> _What to produce_
Search the entries for the word "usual" and report each line that has it.

(Data to process Opens)

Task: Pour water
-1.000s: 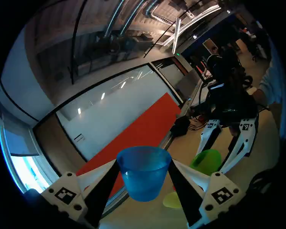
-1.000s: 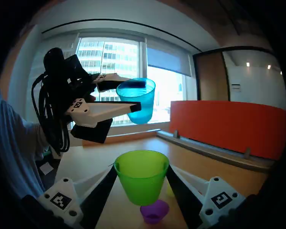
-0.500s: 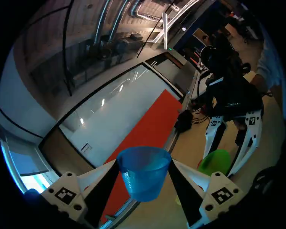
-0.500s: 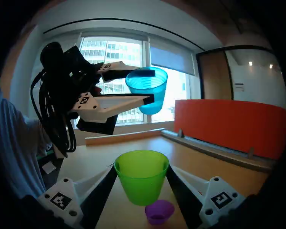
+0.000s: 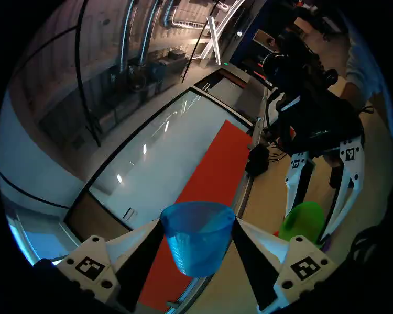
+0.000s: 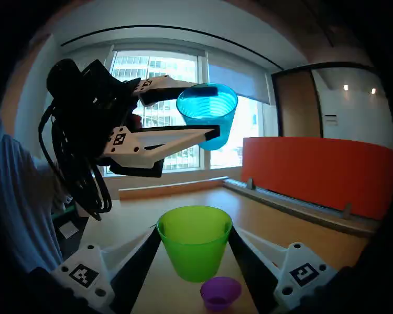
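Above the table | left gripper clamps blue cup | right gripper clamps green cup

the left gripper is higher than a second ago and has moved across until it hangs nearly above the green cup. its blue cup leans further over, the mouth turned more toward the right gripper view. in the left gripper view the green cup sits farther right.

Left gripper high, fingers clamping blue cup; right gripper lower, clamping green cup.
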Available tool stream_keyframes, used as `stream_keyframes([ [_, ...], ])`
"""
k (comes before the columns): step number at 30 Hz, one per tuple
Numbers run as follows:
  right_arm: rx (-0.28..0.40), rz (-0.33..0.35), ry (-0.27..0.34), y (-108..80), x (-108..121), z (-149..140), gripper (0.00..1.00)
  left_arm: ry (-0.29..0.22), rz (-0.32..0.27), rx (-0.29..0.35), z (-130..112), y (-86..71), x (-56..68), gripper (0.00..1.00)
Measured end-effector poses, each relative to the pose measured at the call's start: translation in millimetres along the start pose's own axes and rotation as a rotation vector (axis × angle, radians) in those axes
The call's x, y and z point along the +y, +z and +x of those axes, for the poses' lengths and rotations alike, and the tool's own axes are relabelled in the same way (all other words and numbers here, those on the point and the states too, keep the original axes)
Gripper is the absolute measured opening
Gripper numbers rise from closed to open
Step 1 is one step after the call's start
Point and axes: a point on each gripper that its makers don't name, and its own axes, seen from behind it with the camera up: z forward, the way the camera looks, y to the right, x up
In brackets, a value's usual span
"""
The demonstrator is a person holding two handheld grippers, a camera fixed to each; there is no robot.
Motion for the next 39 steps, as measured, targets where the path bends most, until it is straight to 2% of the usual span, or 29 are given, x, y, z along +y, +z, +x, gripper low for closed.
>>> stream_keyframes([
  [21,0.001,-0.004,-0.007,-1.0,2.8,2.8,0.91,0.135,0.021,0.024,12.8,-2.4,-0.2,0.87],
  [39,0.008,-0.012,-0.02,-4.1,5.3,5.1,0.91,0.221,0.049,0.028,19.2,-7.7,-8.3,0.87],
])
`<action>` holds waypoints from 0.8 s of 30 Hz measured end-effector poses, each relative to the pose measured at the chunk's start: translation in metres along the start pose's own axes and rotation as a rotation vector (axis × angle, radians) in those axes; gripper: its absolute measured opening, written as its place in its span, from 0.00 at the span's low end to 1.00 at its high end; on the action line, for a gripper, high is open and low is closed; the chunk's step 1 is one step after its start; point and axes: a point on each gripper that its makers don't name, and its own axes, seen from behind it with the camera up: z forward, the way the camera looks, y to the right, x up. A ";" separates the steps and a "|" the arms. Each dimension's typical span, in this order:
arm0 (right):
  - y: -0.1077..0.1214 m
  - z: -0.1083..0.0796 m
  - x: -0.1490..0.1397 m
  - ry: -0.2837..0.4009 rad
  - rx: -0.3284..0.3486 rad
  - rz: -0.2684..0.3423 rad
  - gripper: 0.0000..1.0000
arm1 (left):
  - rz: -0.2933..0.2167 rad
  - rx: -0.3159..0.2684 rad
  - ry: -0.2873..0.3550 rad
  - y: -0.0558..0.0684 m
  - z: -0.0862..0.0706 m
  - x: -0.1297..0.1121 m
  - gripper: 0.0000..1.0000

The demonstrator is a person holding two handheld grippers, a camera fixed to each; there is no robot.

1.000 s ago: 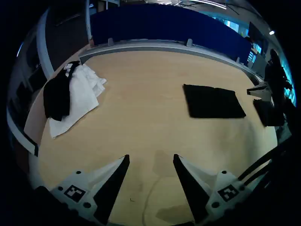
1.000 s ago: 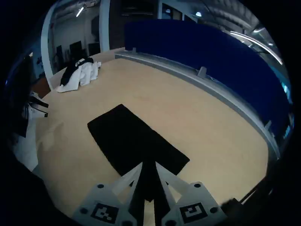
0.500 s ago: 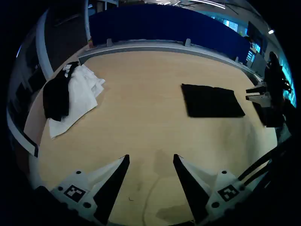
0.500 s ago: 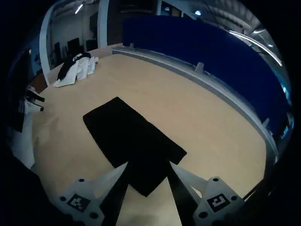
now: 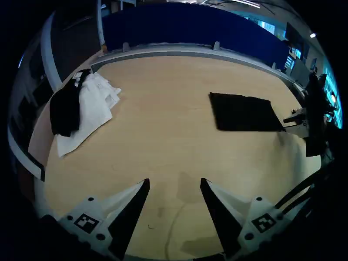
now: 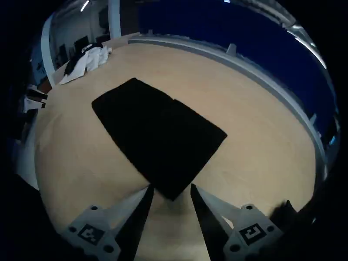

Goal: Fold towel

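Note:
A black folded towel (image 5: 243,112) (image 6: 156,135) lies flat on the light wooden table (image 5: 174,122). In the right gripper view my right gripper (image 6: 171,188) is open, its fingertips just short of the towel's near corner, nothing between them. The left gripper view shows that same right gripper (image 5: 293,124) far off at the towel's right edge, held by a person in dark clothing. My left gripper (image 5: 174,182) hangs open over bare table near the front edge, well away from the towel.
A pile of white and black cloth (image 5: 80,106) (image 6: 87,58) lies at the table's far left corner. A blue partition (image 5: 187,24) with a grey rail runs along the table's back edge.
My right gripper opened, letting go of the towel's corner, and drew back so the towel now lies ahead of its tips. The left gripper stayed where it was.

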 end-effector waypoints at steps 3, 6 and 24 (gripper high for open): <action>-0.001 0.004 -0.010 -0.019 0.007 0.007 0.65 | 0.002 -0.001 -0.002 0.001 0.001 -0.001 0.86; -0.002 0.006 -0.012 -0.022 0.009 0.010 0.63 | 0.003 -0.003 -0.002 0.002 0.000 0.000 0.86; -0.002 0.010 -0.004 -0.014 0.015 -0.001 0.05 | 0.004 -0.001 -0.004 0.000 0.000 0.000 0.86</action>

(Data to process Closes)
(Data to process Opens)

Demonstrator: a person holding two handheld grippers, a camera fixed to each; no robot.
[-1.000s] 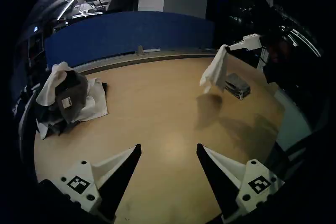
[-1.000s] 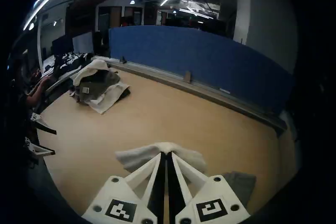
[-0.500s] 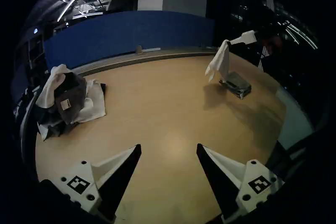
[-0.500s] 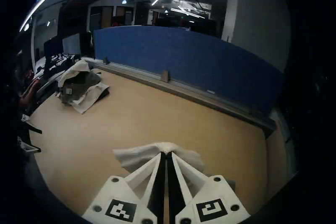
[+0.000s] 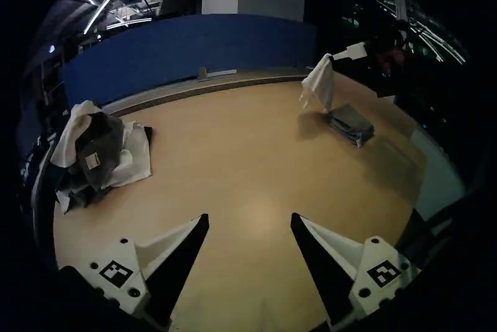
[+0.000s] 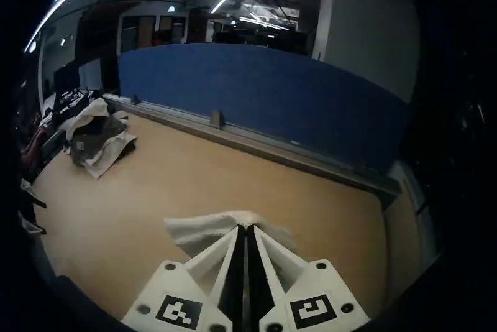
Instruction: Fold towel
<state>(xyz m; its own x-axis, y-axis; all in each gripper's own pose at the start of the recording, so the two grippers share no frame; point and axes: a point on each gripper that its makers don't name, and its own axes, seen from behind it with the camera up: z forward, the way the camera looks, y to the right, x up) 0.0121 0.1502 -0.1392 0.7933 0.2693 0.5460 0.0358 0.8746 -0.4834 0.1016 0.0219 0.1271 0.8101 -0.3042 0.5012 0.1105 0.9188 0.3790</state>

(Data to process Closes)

> _Final answer_
In brackets, a value's usual span
Motion for the next 39 steps, as measured, targets where the path bends most, until it is straight to 2% of the usual span, or 29 are given, x, y, z along +y, +z, +x, gripper low for closed.

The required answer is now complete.